Experts say the devastation most likely affected later generations, as well. People were kept from returning to the area, Kwan said, because landlords refused to allow the Chinese community members to restart their businesses.
The media also contributed with sensationalist coverage. The San Jose Herald, for example, published a piece declaring: “Chinatown is dead. It is dead forever.” The newspaper published a follow-up piece about efforts to keep Chinese residents from returning, again citing public health concerns.
In the aftermath, the Chinese community moved to other areas, equipping themselves with their own fire suppression systems, Kennedy said. Archaeologists working in the Woolen Mills Chinatown, one of the two main enclaves in San Jose that arose after the fire, have uncovered the remains of a cast iron fire hydrant network, he said. John Heinlen, a businessman who was among those who were horrified by the tragedy, built a new development, allowing many displaced Chinese residents to move in.
Peralez said the legislation grew out of listening sessions his office held with Asian American community members to find a solution to the discrimination catalyzed by the pandemic. He credited community member Mary Mar with suggesting that the city look into a formal apology, which had never been given, for what he referred to as the “atrocity.”
As significant as such apologies are, Kwan said, the city’s introspection shouldn’t end here.

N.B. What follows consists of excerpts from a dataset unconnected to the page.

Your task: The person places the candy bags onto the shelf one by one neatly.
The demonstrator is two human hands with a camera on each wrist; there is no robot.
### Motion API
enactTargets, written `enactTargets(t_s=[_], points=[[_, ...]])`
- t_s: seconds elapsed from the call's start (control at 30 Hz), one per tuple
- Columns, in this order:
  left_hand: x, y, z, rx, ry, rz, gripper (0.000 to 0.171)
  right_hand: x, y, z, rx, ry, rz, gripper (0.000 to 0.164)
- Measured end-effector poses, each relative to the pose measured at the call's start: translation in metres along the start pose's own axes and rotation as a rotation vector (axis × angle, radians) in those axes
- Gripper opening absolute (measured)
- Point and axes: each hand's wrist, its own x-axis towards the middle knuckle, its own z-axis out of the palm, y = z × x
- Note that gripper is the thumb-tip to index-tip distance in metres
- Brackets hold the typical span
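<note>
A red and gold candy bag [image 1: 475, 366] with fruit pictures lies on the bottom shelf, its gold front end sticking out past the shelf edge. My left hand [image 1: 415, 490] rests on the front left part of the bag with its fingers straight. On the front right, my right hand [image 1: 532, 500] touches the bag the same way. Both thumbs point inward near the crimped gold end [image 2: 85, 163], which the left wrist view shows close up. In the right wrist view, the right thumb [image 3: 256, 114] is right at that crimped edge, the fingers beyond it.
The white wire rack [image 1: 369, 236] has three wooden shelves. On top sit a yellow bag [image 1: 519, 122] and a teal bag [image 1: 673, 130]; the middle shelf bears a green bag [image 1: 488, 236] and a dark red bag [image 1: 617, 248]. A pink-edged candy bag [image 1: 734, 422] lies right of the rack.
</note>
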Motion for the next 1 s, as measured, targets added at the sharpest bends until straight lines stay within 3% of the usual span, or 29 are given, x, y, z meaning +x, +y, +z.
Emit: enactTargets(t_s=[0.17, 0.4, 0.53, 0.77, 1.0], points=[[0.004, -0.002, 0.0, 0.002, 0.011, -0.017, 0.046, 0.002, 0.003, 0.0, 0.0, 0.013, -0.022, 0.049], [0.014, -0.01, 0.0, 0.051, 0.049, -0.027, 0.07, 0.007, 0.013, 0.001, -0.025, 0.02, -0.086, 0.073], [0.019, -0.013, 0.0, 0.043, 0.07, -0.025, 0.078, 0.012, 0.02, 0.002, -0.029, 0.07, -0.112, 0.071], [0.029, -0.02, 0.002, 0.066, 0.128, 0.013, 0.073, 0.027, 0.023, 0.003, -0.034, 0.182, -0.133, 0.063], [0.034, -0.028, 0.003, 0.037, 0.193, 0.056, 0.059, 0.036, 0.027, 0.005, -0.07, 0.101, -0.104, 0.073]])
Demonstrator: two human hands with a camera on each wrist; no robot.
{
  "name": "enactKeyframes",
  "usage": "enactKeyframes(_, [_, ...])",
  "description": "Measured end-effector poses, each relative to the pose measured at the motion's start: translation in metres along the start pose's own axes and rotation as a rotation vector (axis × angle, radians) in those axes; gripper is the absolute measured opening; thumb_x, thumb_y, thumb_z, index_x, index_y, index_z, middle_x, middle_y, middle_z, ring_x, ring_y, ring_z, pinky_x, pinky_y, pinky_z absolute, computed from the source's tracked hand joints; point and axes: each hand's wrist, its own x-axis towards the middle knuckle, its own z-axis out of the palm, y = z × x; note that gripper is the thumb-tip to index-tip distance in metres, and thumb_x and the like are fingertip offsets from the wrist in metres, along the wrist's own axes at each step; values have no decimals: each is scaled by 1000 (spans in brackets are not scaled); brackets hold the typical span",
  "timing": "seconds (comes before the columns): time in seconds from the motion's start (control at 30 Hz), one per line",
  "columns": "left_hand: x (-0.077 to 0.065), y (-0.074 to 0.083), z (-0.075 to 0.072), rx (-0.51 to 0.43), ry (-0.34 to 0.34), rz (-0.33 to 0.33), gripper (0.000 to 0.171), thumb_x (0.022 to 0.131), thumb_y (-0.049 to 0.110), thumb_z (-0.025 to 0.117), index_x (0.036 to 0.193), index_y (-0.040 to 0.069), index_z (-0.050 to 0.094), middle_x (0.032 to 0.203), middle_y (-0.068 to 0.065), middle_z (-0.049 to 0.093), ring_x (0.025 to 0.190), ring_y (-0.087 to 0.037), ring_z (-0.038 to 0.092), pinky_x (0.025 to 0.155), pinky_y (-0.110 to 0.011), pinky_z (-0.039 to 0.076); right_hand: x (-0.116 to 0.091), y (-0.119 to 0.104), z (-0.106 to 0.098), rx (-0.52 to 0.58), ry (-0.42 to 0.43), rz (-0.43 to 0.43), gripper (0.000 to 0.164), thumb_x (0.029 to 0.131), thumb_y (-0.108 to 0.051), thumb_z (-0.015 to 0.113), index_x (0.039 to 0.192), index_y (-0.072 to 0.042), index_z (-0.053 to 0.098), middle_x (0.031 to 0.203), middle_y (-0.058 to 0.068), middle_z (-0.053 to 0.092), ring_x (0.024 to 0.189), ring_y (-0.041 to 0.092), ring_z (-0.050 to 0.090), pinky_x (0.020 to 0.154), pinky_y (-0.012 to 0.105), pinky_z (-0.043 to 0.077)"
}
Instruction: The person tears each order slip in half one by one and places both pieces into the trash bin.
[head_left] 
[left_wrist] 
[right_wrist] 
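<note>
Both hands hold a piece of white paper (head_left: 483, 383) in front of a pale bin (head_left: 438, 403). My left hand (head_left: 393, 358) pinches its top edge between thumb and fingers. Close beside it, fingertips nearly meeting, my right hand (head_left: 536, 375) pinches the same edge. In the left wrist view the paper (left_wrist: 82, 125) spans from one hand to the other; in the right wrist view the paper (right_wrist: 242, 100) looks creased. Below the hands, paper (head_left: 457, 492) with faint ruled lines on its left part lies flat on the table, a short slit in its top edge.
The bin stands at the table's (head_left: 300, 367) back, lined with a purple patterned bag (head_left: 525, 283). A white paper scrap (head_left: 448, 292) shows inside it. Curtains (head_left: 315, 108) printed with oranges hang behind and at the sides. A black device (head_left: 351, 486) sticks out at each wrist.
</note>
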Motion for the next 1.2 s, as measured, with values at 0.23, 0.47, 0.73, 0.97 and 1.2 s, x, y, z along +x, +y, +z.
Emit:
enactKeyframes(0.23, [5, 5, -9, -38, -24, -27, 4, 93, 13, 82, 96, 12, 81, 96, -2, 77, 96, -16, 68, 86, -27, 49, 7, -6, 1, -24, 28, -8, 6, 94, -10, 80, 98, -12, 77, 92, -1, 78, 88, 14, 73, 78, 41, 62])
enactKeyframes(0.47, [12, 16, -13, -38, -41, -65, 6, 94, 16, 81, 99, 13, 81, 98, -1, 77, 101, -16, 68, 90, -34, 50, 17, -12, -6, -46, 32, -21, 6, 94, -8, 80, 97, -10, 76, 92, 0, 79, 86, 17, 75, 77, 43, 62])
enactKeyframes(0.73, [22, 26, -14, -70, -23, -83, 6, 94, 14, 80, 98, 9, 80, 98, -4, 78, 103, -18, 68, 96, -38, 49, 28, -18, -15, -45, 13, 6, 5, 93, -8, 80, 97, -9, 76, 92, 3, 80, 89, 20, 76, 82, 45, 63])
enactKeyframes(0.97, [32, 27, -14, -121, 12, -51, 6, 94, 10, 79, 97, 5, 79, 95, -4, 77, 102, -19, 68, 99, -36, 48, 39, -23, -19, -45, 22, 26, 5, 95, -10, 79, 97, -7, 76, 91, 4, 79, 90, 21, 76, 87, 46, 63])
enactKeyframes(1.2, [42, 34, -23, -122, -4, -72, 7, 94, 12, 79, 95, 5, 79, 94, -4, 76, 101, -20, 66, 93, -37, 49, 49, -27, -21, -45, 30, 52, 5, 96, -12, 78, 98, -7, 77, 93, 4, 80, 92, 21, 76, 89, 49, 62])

“Would this have happened if there wasn’t this wave of anti-Asian violence ... which makes these stories more palatable to the general public?” she said. “My hope is that this is just one step right toward reconciliation and recognition of these past violences. ... Hopefully we can see how the systems of xenophobia, racism and nativism are all intertwined.”
The city’s population is now about one-third Asian, Kwan said. As new Asian immigrant populations move to the area, it’s important not only to recognize the city’s racist history, but also to continue the activism of those who came before them.
“We have had fierce Asian American Pacific Islander activists in the local areas, who have been fighting for not just recognition, but also to address the inequities that proliferate amongst Asian American communities,” Kwan said.